Data.Char

The character type Char is an enumeration whose values represent Unicode (or equivalently ISO/IEC 10646) characters (see http://www.unicode.org/ for details). This set extends the ISO 8859-1 (Latin-1) character set (the first 256 charachers), which is itself an extension of the ASCII character set (the first 128 characters). A character literal in Haskell has type Char.

To convert a Char to or from the corresponding Int value defined by Unicode, use toEnum and fromEnum from the Enum class respectively (or equivalently ord and chr).

Instances

type String = [Char]

Source

A String is a list of characters. String constants in Haskell are values of type String.

Character classification

Unicode characters are divided into letters, numbers, marks, punctuation, symbols, separators (including spaces) and others (including control characters).

isControl :: Char -> Bool

Source

Selects control characters, which are the non-printing characters of the Latin-1 subset of Unicode.

isSpace :: Char -> Bool

Source

Selects white-space characters in the Latin-1 range. (In Unicode terms, this includes spaces and some control characters.)

isLower :: Char -> Bool

Source

Selects lower-case alphabetic Unicode characters (letters).

isUpper :: Char -> Bool

Source

Selects upper-case or title-case alphabetic Unicode characters (letters). Title case is used by a small number of letter ligatures like the single-character form of Lj.

isAlpha :: Char -> Bool

Source

Selects alphabetic Unicode characters (lower-case, upper-case and title-case letters, plus letters of caseless scripts and modifiers letters). This function is equivalent to isLetter.

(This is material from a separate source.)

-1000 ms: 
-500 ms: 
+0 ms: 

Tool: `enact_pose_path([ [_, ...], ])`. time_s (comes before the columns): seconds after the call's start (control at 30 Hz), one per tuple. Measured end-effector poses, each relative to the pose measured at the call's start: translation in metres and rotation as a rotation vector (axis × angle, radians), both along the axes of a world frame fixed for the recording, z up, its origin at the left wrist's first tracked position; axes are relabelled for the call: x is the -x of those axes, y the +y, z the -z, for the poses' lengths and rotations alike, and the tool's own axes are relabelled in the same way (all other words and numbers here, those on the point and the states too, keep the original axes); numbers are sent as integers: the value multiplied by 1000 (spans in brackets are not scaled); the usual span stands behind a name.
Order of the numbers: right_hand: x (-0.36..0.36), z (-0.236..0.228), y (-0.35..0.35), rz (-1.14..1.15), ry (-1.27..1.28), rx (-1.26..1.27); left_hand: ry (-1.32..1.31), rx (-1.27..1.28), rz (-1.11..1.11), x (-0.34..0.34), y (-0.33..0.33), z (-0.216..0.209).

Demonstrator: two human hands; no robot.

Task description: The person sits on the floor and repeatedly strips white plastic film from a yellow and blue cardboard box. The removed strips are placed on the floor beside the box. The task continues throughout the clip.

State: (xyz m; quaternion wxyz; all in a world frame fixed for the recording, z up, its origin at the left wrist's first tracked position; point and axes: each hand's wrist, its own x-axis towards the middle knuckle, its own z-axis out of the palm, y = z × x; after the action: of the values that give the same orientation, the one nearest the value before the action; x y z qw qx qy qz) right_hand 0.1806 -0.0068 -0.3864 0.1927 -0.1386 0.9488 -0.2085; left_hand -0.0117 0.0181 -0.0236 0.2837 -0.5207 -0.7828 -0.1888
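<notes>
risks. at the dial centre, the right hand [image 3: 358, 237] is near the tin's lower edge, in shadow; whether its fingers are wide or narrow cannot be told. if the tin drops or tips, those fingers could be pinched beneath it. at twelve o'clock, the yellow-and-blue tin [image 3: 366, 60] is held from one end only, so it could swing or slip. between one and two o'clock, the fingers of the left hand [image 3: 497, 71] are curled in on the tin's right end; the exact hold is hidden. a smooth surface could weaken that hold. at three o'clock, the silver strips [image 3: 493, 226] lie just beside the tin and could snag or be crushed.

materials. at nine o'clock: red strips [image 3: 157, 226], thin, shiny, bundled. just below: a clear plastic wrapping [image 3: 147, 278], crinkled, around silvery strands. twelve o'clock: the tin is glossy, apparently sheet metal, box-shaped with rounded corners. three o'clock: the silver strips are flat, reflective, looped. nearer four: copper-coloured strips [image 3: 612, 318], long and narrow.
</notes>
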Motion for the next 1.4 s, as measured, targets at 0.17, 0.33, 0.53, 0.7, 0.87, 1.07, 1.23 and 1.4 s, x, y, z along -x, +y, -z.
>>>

isAlphaNum :: Char -> Bool

Source

Selects alphabetic or numeric digit Unicode characters.

Note that numeric digits outside the ASCII range are selected by this function but not by isDigit. Such digits may be part of identifiers but are not used by the printer and reader to represent numbers.

isPrint :: Char -> Bool

Source

Selects printable Unicode characters (letters, numbers, marks, punctuation, symbols and spaces).

isDigit :: Char -> Bool

Source

Selects ASCII digits, i.e. '0'..'9'.

isOctDigit :: Char -> Bool

Source

Selects ASCII octal digits, i.e. '0'..'7'.

isHexDigit :: Char -> Bool

Source

Selects ASCII hexadecimal digits, i.e. '0'..'9', 'a'..'f', 'A'..'F'.

isLetter :: Char -> Bool

Source

Selects alphabetic Unicode characters (lower-case, upper-case and title-case letters, plus letters of caseless scripts and modifiers letters). This function is equivalent to isAlpha.

isMark :: Char -> Bool

Source

Selects Unicode mark characters, e.g. accents and the like, which combine with preceding letters.

isNumber :: Char -> Bool

Source

Selects Unicode numeric characters, including digits from various scripts, Roman numerals, etc.

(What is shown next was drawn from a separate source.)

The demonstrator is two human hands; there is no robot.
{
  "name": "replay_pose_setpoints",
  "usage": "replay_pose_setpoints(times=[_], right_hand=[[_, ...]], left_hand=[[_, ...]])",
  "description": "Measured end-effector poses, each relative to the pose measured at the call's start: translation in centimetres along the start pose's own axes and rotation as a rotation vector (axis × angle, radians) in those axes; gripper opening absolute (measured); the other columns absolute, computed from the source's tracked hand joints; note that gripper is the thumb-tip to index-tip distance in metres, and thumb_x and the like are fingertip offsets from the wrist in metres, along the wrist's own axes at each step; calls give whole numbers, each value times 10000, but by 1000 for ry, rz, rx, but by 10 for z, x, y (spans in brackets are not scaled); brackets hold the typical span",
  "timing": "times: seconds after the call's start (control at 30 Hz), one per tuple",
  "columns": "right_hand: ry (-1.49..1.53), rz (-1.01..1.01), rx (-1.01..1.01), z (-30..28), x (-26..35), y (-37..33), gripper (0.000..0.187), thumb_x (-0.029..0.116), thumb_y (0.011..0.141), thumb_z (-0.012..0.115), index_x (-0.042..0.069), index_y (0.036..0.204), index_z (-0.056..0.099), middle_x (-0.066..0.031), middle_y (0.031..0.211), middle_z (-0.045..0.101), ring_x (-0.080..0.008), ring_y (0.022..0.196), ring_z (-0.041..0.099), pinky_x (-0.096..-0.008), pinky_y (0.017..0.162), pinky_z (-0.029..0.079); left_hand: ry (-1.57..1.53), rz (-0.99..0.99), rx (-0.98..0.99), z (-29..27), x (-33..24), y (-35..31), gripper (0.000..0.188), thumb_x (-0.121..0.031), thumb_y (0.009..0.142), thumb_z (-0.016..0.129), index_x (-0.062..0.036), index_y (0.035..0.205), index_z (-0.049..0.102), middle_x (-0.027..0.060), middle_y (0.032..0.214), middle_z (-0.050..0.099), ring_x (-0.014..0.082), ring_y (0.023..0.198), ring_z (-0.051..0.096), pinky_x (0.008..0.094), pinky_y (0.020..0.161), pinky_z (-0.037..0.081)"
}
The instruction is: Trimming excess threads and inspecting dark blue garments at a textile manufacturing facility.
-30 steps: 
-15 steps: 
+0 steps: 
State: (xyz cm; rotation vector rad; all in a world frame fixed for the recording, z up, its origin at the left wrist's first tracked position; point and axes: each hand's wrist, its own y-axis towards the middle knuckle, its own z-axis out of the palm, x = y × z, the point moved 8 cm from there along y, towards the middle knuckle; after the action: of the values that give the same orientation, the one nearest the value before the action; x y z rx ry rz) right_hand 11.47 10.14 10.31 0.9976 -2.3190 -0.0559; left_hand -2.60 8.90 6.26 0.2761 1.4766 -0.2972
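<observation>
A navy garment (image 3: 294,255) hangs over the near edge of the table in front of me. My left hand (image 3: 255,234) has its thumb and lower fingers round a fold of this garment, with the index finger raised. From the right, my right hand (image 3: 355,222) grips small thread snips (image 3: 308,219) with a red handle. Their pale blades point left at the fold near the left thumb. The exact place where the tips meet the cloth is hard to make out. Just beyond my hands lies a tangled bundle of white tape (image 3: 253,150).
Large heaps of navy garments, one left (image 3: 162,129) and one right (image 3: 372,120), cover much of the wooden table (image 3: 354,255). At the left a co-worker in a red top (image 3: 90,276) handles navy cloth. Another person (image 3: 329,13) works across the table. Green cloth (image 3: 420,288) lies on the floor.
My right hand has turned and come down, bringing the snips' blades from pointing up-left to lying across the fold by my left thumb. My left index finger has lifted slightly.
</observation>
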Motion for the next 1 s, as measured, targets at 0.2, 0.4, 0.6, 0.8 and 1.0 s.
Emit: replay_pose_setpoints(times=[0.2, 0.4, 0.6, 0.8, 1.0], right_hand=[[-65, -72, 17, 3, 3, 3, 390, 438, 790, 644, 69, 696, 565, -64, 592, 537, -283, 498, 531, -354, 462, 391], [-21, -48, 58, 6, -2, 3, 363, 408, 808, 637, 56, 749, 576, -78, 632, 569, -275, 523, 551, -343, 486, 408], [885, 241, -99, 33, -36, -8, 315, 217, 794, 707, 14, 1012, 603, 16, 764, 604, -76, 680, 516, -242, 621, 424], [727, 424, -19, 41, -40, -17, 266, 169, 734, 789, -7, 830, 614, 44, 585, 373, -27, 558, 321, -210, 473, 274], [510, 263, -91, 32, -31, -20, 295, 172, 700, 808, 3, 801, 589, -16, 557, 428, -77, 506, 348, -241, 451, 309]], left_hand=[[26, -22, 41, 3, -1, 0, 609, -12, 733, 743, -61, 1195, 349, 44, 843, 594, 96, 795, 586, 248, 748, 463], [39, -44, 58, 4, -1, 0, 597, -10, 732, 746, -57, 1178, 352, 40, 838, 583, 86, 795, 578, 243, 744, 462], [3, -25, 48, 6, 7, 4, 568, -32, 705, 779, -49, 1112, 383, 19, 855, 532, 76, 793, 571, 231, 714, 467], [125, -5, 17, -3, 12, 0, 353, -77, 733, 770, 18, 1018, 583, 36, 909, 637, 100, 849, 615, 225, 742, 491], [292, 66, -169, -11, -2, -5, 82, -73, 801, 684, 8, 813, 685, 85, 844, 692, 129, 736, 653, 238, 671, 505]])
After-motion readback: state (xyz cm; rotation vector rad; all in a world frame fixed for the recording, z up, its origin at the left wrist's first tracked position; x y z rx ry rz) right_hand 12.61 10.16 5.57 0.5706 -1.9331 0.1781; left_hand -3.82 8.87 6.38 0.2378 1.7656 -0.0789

isPunctuation :: Char -> Bool

Source

Selects Unicode punctuation characters, including various kinds of connectors, brackets and quotes.

isSymbol :: Char -> Bool

Source

Selects Unicode symbol characters, including mathematical and currency symbols.

isSeparator :: Char -> Bool

Source

Selects Unicode space and separator characters.

Subranges

isAscii :: Char -> Bool

Source

Selects the first 128 characters of the Unicode character set, corresponding to the ASCII character set.

isLatin1 :: Char -> Bool

Source

Selects the first 256 characters of the Unicode character set, corresponding to the ISO 8859-1 (Latin-1) character set.

isAsciiUpper :: Char -> Bool

Source

Selects ASCII upper-case letters, i.e. characters satisfying both isAscii and isUpper.

isAsciiLower :: Char -> Bool

Source

Selects ASCII lower-case letters, i.e. characters satisfying both isAscii and isLower.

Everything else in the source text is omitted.